> **Task item**
Only the lines from the beginning of the data below through the line containing "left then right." belong in the response, each copied exactly.

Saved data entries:
################
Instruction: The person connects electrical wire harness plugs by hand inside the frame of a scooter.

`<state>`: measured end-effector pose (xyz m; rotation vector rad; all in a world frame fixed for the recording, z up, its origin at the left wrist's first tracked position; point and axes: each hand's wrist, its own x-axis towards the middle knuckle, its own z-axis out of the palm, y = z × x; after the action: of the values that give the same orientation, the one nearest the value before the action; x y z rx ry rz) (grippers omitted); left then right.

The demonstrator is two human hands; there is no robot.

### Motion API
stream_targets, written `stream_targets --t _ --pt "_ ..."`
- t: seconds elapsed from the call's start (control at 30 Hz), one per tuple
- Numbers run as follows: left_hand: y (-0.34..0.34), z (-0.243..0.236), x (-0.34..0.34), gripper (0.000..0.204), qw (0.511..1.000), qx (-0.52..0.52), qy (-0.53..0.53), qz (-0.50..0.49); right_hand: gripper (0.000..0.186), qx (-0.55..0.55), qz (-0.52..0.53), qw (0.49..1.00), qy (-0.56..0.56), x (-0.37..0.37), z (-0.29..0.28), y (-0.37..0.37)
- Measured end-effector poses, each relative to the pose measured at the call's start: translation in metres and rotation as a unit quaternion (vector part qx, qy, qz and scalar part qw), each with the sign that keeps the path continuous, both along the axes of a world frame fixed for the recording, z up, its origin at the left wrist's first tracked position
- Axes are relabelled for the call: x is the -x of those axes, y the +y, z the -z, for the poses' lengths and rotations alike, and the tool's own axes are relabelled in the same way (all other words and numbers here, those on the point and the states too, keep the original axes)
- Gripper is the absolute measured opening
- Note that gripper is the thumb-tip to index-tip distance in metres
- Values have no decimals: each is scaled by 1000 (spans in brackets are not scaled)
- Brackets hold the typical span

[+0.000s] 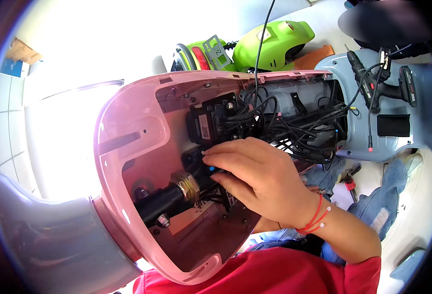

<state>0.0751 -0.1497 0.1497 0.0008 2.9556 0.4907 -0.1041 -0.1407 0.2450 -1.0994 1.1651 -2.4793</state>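
Note:
My right hand (262, 179) reaches into the open pink scooter body panel (110, 161). Its thumb and fingertips are bent together around a small spot with a blue bit (212, 168), beside the black steering tube (157, 205). What exactly they hold is hidden. A large brass-coloured nut (189, 186) rings the tube just left of the fingers. Above the hand sits a black controller box (208, 122) with a label and many plugged wires. A tangle of black cables (294, 130) runs right from it. Of my left arm (270, 225) only some skin shows below the panel; its fingers are hidden.
A cordless drill (372, 83) and a black square pad (393, 125) lie on the grey-blue scooter body (363, 142) at right. Green scooter parts (270, 46) stand behind. A hanging cable (261, 44) drops from above. A red-and-black tool (350, 183) is on the floor.

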Motion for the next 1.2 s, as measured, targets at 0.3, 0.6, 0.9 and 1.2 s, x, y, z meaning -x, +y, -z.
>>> stream_targets --t 0.3,0.6,0.9,1.2 --pt "0 1 2 37 1000 4 -2 6 21 -28 -25 997 -66 -7 1 2" --pt "-3 1 1 38 1000 12 -3 6 53 -68 -74 995 24 -1 3 19" --pt "-2 1 3 38 1000 16 -10 -6 56 -61 -72 995 -36 -3 -2 12" --pt "-3 3 1 39 997 6 -46 -66 20 -250 -69 932 -252 -16 61 39"
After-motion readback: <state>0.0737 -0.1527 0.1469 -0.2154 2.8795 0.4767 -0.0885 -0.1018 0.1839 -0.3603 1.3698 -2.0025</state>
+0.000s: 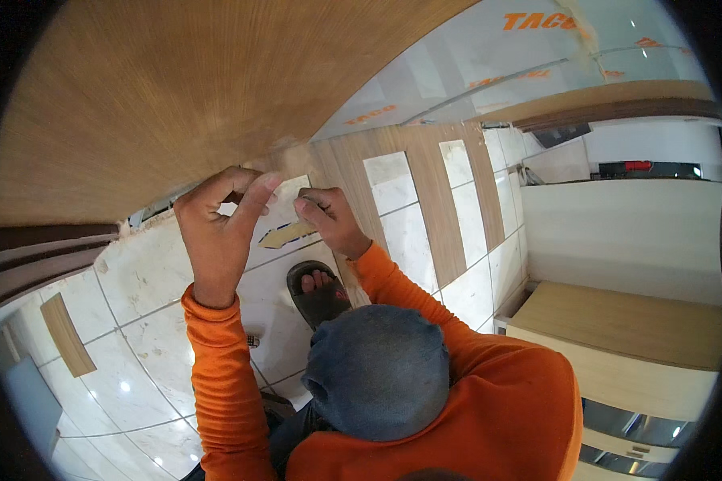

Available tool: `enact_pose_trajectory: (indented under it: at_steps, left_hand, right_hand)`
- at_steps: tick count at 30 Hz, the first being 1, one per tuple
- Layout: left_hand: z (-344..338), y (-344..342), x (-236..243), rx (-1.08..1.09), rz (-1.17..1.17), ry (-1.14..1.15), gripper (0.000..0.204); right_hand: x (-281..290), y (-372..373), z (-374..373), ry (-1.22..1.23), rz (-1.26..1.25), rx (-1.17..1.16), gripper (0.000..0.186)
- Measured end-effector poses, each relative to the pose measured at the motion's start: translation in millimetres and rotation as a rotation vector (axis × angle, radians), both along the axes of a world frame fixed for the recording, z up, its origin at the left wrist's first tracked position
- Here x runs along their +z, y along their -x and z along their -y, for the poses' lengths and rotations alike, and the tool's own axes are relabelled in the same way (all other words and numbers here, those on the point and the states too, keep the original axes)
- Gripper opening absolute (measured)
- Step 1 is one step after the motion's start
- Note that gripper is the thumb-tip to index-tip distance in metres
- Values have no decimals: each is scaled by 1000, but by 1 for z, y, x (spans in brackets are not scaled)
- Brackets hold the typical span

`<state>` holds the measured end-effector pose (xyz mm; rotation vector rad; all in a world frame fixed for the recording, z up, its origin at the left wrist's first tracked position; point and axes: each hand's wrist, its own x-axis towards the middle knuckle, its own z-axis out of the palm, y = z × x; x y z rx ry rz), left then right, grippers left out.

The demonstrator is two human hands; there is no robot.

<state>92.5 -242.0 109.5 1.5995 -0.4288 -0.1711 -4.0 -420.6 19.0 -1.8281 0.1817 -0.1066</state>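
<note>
At the lower edge of a large wood-grain panel point(176, 104), my left hand point(221, 228) is closed, thumb and fingers drawn together. Whatever it may pinch there is hidden. To its right, my right hand point(334, 220) is also closed, its fingers curled, and what they hold is too small to make out. A tan pointed strip with a dark edge point(287, 235) shows just below the right hand's fingers. I cannot tell whether the strip is held or lies on the floor.
Long wood-grain strips point(429, 192) lie on the white tiled floor point(144, 248) to the right. A short wood piece point(67, 335) lies at left. My sandalled foot point(317, 293) is below my hands. Film-covered sheeting point(473, 68) stands behind; a wooden drawer unit point(618, 325) stands right.
</note>
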Motion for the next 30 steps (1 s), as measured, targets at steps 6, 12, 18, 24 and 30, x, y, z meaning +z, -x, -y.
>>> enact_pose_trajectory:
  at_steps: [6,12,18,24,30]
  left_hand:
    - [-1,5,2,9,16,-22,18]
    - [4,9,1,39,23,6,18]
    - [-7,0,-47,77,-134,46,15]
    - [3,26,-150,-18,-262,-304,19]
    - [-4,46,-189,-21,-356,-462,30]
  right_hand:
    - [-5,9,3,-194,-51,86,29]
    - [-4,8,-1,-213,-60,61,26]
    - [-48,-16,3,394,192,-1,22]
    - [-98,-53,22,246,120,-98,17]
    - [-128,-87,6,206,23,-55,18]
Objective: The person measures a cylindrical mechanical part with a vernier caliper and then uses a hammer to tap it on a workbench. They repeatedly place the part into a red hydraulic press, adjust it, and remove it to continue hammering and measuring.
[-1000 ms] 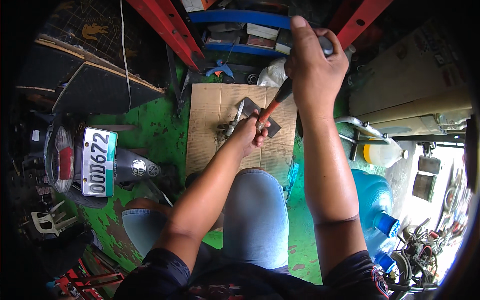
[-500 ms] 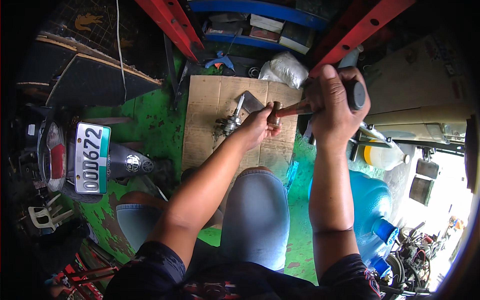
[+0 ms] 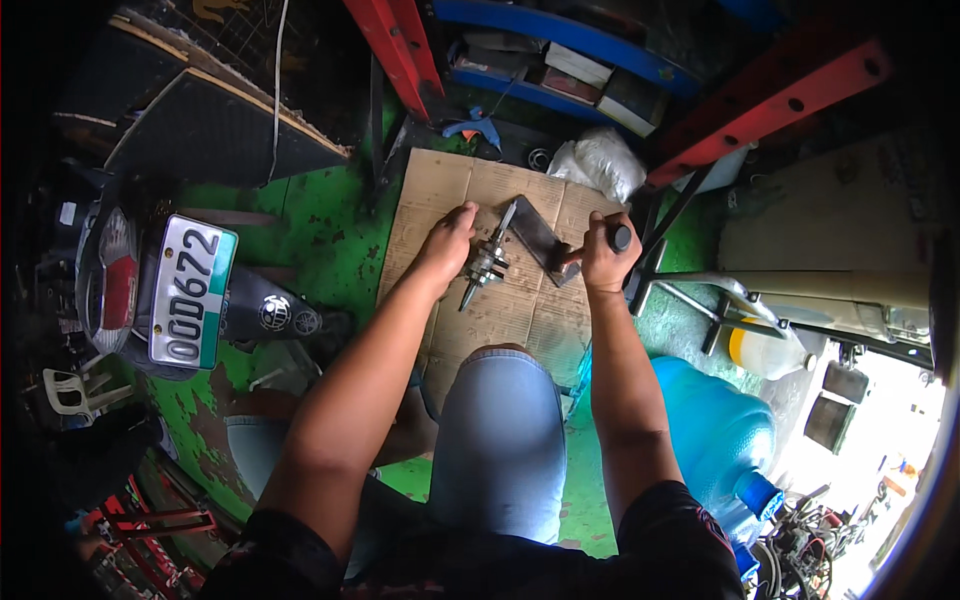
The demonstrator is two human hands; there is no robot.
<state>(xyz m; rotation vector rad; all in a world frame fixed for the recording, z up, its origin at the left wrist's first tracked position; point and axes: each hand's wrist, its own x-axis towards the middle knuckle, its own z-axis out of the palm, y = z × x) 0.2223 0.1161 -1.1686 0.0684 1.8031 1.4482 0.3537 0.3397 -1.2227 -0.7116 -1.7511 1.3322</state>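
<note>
A metal crankshaft with a long thin shaft end and stacked round webs lies tilted on a flat cardboard sheet. Just left of it is my left hand, empty, its fingers loosely extended toward the far side; whether they touch the crankshaft I cannot tell. My right hand is closed round a hammer, whose black handle end sticks up from the fist. The hammer's head is low over a dark flat metal plate and partly hidden by the hand.
Red posts and a blue shelf stand beyond the cardboard. A white plastic bag and a blue tool lie at its far edge. A motorcycle's rear is at left, large blue water bottles at right.
My left hand has let go of the hammer's head and moved left beside the crankshaft. My right hand has lowered the hammer toward the metal plate. The view has shifted slightly.
</note>
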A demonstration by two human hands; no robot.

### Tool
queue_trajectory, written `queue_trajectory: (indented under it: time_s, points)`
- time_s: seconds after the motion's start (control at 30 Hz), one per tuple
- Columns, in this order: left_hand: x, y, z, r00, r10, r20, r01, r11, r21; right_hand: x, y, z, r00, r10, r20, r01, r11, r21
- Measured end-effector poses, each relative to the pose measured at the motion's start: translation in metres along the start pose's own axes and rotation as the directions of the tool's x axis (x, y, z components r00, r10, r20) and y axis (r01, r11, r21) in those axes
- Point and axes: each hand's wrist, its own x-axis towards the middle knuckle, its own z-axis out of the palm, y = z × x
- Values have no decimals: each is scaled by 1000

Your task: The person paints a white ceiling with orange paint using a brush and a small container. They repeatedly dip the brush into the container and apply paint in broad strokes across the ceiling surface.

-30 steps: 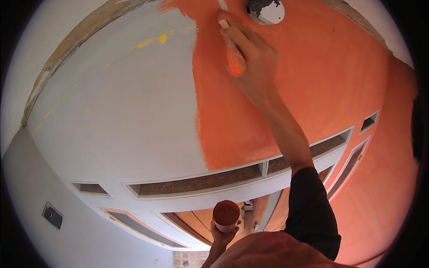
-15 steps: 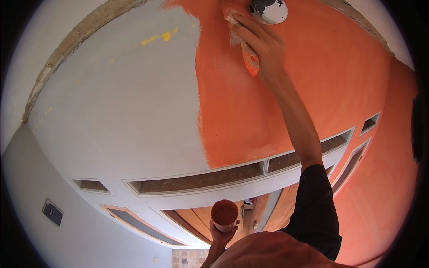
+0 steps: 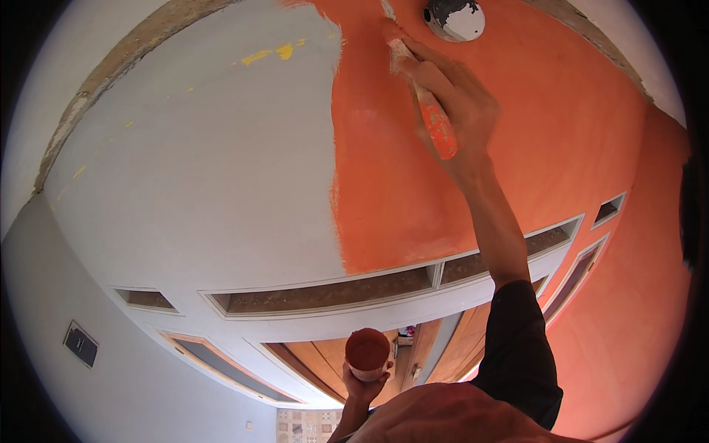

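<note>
My right hand (image 3: 461,107) grips the brush (image 3: 437,125), left hand (image 3: 365,388) the cup (image 3: 365,374); wall (image 3: 377,184) orange around right hand, apparently unpainted grey farther left.

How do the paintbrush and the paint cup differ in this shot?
The paintbrush is long and slim, while the cup is round and open-topped, with reddish-brown contents.
The paintbrush is raised at the wall in the right hand; the cup sits low in the view, in the left hand.
Shared: each is held in one hand.
</note>
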Motion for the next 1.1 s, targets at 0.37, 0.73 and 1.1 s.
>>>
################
> **Task output**
Instruction: The person connects electrical wire harness plugs by hand inside the frame of a scooter.

`<state>`: measured end-effector pose (xyz m; rotation vector rad; all in a world frame fixed for the recording, z up, its origin at the left wrist's first tracked position; point and axes: each hand's wrist, its own x-axis towards the middle knuckle, its own z-axis out of the palm, y = z × x; after the action: of the values that give the same orientation, the one nearest the value before the action; x y z rx ry rz) (grippers omitted); left then right.

That brings the answer to completion.